In questo volume troverete tra l’altro:

  • Possiamo progredire senza tradizione?
  • I ricordi personali dell’autore sulla figura del Cardinale, una delle ispirazioni più importanti per la sua vita.
  • La vita musicale nella contadina Borgo san Lorenzo, terra natale del Maestro.
  • Come un Toscano doc seppe farsi Romano.
  • Perché il linguaggio modale è il linguaggio musicale del futuro.
  • L’opera del Maestro per la ristrutturazione della Cappella Sistina.
  • Un ricordo del grande Padre Catena, Maestro insuperato dei pueri cantores.
  • I tormenti del dopo concilio.
  • Una intervista inedita del 2009 in cui gustare i giudizi taglienti del Maestro su vari nomi “intoccabili”.

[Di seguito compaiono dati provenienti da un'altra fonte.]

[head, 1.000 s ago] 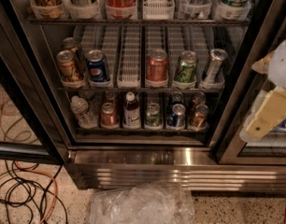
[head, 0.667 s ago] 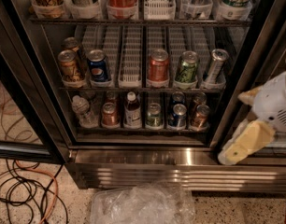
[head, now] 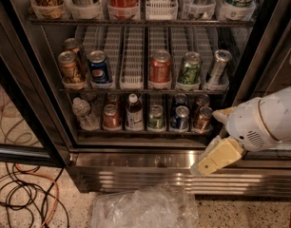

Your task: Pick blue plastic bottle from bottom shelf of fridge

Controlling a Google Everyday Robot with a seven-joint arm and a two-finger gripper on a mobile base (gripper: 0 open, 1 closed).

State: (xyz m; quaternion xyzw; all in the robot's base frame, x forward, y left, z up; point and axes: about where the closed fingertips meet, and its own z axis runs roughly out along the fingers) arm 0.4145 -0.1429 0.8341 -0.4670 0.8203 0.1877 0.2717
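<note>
We have a single view, looking from in front of the fridge and somewhat above its lower racks, facing it nearly head-on and tilted downward, so the bottom shelf sits near mid-frame, with the ribbed base panel and speckled floor beneath. We stand fairly close: the door frames cut both sides, and the gripper enters from the right edge, low, before the base panel's right end.

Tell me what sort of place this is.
Probably an office break area or test lab: a display fridge stocked with cans, loose cables on speckled floor. The gripper hangs low right, before the fridge's steel base.
</note>
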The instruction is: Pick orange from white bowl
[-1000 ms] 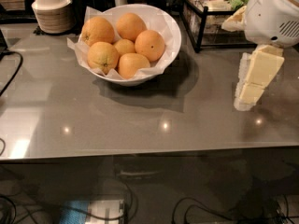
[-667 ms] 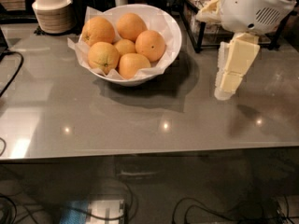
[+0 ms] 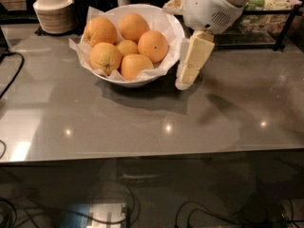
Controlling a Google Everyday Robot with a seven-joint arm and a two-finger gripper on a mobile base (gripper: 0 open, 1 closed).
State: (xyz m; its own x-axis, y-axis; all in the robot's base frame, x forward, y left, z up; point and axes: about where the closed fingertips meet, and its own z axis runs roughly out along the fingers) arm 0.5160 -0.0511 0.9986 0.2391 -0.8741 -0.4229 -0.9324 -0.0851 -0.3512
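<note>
The white bowl (image 3: pixel 139 81) with crinkled paper lining stands at the back middle of the grey table and holds several oranges. The large orange (image 3: pixel 153 45) on the bowl's right side lies nearest my arm. Others lie at the left (image 3: pixel 99 31), the back (image 3: pixel 132 26) and the front (image 3: pixel 105 57). A smaller one (image 3: pixel 127 47) sits in the middle. My gripper (image 3: pixel 184 81) hangs cream-coloured from the white arm, pointing down, just right of the bowl's right rim and outside it, low over the table. It holds nothing that I can see.
A stack of small beige bowls (image 3: pixel 52 11) stands at the back left. A black wire rack (image 3: pixel 266 30) with packaged goods stands at the back right. A black cable (image 3: pixel 10 75) lies at the left edge. The table's front edge (image 3: pixel 152 156) runs across.
My arm and gripper have moved left across the table, from well right of the bowl to right beside its right rim. The oranges and bowl have not moved.
</note>
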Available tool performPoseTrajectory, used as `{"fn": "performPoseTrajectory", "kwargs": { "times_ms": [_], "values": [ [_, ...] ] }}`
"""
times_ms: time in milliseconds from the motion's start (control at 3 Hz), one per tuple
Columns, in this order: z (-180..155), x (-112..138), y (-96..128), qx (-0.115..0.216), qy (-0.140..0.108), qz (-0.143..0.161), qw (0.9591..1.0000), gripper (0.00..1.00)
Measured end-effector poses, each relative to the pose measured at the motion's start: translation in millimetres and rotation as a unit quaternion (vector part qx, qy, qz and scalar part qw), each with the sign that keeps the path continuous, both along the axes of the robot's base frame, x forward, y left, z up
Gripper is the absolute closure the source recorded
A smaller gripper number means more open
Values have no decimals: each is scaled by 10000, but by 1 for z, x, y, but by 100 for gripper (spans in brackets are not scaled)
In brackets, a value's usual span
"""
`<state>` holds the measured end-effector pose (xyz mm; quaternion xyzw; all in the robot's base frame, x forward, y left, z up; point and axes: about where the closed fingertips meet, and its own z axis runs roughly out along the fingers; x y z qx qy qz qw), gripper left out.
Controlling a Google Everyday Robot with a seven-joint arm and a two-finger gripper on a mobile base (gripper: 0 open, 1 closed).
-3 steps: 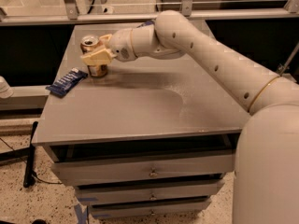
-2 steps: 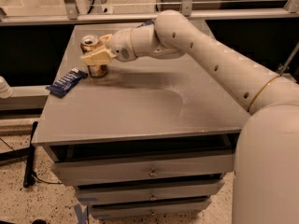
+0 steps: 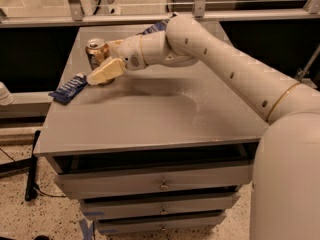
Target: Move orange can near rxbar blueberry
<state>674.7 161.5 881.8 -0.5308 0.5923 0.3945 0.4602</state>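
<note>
The gripper (image 3: 101, 63) is in the upper left of the frame, over the far left part of the grey table (image 3: 150, 119). Its 2 fingers (image 3: 106, 71) sit narrow around the orange can (image 3: 95, 51), 1 crossing low in front and the other behind, so it reads as holding the can. The can is upright with its silver top showing; I cannot tell whether its base touches the tabletop. The rxbar blueberry (image 3: 70, 87) lies flat just below and left of the can, its lower-left end at or just over the table's left edge. Can and bar are near each other but apart.

The placement looks almost finished, so the step in hand is setting down and letting go. To do it well: lower straight until the base sits flat, open slowly and evenly so neither finger drags the can, then back off toward the right of the frame along the arm (image 3: 225, 69), not leftward over the bar. The bar is light and by the edge; a nudge could push it off. A blue chip bag (image 3: 154, 28) behind the arm is not involved
</note>
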Motion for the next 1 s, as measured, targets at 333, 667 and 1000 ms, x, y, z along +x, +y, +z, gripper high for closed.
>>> {"fn": "performPoseTrajectory", "kwargs": {
  "times_ms": [333,667,1000],
  "values": [
    [0,-11,-23,60,63,-112,9999,0],
    [18,-27,-72,198,-192,-397,9988,0],
    [56,-50,-137,354,-837,-970,9911,0]
  ]
}}
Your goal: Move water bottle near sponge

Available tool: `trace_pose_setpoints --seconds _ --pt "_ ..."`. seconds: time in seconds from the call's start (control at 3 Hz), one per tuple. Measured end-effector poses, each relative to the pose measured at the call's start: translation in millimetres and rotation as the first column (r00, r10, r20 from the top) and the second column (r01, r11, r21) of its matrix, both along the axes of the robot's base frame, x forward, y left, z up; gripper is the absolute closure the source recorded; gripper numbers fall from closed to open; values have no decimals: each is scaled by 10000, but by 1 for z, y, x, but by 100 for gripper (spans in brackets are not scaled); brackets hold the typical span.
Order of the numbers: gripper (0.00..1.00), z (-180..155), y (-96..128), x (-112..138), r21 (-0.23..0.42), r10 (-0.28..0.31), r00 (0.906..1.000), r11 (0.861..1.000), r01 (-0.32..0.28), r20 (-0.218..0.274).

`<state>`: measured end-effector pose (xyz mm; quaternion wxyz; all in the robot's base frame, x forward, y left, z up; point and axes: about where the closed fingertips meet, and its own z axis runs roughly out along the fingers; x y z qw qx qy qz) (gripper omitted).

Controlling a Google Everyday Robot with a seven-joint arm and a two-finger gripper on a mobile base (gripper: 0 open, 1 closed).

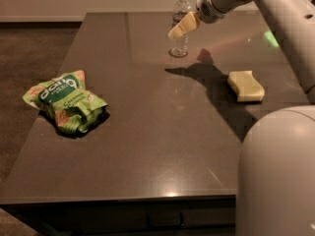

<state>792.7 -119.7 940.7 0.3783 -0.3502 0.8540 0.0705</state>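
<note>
The water bottle (179, 44), clear with a white cap, stands upright near the far edge of the dark table (162, 136). My gripper (177, 30) reaches in from the upper right and hangs in front of the bottle's middle, overlapping it in the camera view. I cannot tell whether it touches the bottle. The pale yellow sponge (245, 85) lies flat on the table to the right of the bottle and nearer to me, well apart from the bottle and the gripper.
A green snack bag (66, 102) lies crumpled near the table's left edge. My white arm (275, 14) crosses the upper right, and my rounded white body (278, 173) fills the lower right corner. Carpeted floor lies left of the table.
</note>
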Motion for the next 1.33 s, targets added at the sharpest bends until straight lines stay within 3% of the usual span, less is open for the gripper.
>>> trace_pose_setpoints --seconds 0.33,0.67,1.33 --pt "0 -1 22 15 435 50 9998 9990 -58 177" --pt "13 -2 35 27 755 37 9995 9971 -62 325" --pt "55 -3 35 36 1025 -80 9991 9947 37 416"
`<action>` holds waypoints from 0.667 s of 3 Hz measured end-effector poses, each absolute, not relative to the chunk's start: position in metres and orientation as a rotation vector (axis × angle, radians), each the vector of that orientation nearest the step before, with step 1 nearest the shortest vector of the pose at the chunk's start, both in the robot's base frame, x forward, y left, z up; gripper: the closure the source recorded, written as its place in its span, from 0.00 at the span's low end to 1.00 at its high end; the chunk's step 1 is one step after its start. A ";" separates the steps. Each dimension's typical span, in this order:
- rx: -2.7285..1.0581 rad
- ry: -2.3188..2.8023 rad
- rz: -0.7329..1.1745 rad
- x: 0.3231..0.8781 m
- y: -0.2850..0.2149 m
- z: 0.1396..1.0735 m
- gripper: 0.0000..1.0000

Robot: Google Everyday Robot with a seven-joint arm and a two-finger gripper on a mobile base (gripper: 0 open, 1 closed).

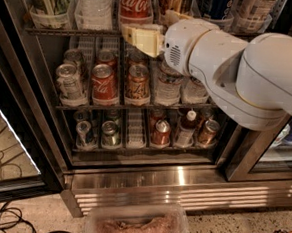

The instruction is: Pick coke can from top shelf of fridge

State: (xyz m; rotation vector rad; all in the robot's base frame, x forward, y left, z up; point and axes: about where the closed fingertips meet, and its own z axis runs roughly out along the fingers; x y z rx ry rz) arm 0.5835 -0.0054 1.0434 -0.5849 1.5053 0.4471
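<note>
arm [254, 71]: glossy white, big rounded shells, dark seams between segments | wrist housing [186, 46]: white drum, small slotted vent on its side | tool [141, 37]: pale cream-yellow, blocky, at top shelf [71, 31] front rail, just below coke can [136, 2]
</note>
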 end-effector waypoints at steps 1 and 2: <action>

Insomma, si tratta di un testo importante che riporta al centro la questione della liturgia cattolica e della musica sacra. Un ricordo che è stato pubblicato nel giugno dell’anno scorso, ma che ben si adatta ad essere presentato a dieci anni dalla morte del Maestro. Un testo godibile e che sicuramente spingerà molti a cercare di approfondire la figura di questo gigante della musica sacra, che ha saputo cantare la fede in modo che lo accomuna ai grandi della tradizione musicale cattolica.

L’autore

Aurelio Porfiri è compositore, direttore di coro, educatore ed autore. Ha al suo attivo più di 60 libri tradotti anche in altre lingue, molti dedicati alla musica sacra. La sua musica è pubblicata in Italia, Francia, Stati Uniti, Cina e Germania. Vive fra l’Italia e la Cina.